Biomimetic macroporous hydrogel with a triple-network structure for full-thickness skin regeneration

Abstract

Full-thickness skin repair is still a challenge in clinical practice because it is extremely difficult for dermal reconstruction and calls for a promising strategy to achieve quick sutureless closure and high-quality dermal restoration for large acute skin defects. Inspired by the unique composition, mechanical properties and microscopic architecture of skin tissue, a novel biomimetic hydrogel with a triple-network structure that mimics the extracellular matrix (ECM) composition has been reported. A composite biomimetic hydrogel was prepared using ECM-derived biopolymers, gelatin methacryloyl (GelMA) and N-(2-aminoethyl)-4-(4-(hydroxymethyl)-2‑methoxy-5-nitro-sophenoxy) butanamide (NB)-linked sodium alginate (Alg-NB) and the photoinitiator lithium phenyl-2,4,6-trimethylbenzoylphosphinate (LAP). This biomimetic hydrogel can undergo rapid gelling under UV irradiation (approximately 3 s), has strong mechanical properties (mechanical strength ≈530 kPa) with UV-ionic-crosslinking, and shows strong adhesion to wet tissue. In vitro two-dimensional culture of human skin fibroblasts (HSFs) confirmed that the biomimetic hydrogel has excellent biocompatibility, and HSFs on the surface grow into cell clusters because of the macroporous structures of the hydrogel (pore diameter ≈160 μm). The subcutaneous implantation of the biomimetic hydrogel in Sprague-Dawley (SD) rats confirmed its biocompatibility and low biodegradation in vivo.

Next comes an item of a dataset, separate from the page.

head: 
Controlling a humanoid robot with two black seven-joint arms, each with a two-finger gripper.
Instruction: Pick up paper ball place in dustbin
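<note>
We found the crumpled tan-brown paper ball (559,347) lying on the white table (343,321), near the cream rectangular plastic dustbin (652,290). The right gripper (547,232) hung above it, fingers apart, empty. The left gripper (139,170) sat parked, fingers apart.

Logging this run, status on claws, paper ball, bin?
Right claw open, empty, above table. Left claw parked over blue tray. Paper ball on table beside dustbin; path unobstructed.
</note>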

Moreover, in an SD rat full-thickness skin defect model, this engineered biomimetic hydrogel not only could be used for sutureless wound closure strategies but also could accelerate the reconstitution of dermal tissue with skin appendages. This study provides an effective strategy of quick sutureless wound closure and highly efficient repair for full-thickness skin defects and shows enormous potential for tissue regeneration in clinical applications.